DATA PROVIDED Block Start

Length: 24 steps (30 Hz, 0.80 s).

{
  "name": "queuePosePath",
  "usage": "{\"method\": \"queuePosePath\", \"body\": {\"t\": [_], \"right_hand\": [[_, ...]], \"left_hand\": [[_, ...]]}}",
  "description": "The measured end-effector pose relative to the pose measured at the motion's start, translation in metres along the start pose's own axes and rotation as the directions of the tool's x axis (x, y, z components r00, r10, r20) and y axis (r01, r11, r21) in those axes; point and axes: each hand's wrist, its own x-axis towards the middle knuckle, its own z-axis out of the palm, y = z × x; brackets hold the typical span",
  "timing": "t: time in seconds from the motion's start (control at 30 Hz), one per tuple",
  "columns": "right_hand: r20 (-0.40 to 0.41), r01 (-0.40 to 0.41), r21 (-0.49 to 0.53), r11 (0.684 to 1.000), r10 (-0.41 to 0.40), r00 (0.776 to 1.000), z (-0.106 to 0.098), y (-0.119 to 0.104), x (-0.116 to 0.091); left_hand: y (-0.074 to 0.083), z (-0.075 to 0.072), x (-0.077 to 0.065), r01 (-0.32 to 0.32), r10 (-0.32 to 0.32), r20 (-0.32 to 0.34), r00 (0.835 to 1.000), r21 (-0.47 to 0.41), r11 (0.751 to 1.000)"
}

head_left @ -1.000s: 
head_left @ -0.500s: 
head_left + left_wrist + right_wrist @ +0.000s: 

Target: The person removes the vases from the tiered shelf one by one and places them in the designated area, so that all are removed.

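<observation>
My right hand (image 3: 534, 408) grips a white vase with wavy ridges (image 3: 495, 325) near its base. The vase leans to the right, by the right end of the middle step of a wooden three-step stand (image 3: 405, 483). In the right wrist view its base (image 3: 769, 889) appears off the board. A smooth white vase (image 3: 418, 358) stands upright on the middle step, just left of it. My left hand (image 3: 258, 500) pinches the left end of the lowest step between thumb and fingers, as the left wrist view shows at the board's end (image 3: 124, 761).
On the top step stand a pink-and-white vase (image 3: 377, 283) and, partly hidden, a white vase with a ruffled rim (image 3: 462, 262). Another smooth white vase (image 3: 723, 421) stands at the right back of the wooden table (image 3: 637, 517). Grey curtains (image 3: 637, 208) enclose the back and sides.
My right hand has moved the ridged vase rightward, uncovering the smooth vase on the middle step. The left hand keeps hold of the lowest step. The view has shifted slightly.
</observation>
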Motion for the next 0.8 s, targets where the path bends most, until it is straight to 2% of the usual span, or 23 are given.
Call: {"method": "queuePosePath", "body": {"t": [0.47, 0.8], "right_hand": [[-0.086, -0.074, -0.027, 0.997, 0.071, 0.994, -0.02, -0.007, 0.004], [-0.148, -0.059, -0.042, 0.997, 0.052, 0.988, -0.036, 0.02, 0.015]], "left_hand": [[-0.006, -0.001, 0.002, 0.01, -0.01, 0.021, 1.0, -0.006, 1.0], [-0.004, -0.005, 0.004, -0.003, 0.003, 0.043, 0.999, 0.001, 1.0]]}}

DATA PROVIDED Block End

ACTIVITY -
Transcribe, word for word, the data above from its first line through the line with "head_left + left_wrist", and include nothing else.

ANSWER -
Length: 24 steps (30 Hz, 0.80 s).

{
  "name": "queuePosePath",
  "usage": "{\"method\": \"queuePosePath\", \"body\": {\"t\": [_], \"right_hand\": [[_, ...]], \"left_hand\": [[_, ...]]}}",
  "description": "The measured end-effector pose relative to the pose measured at the motion's start, translation in metres along the start pose's own axes and rotation as the directions of the tool's x axis (x, y, z components r00, r10, r20) and y axis (r01, r11, r21) in those axes; point and axes: each hand's wrist, its own x-axis towards the middle knuckle, its own z-axis out of the palm, y = z × x; brackets hold the typical span",
  "timing": "t: time in seconds from the motion's start (control at 30 Hz), one per tuple",
  "columns": "right_hand: r20 (-0.40 to 0.41), r01 (-0.40 to 0.41), r21 (-0.49 to 0.53), r11 (0.684 to 1.000), r10 (-0.41 to 0.40), r00 (0.776 to 1.000), z (-0.106 to 0.098), y (-0.119 to 0.104), x (-0.116 to 0.091); left_hand: y (-0.074 to 0.083), z (-0.075 to 0.072), x (-0.077 to 0.065), r01 (-0.32 to 0.32), r10 (-0.32 to 0.32), r20 (-0.32 to 0.34), r00 (0.835 to 1.000), r21 (-0.47 to 0.41), r11 (0.751 to 1.000)"
}

head_left @ -1.000s: 
head_left @ -0.500s: 
head_left + left_wrist + right_wrist @ +0.000s: 

The reply to this exercise is complete.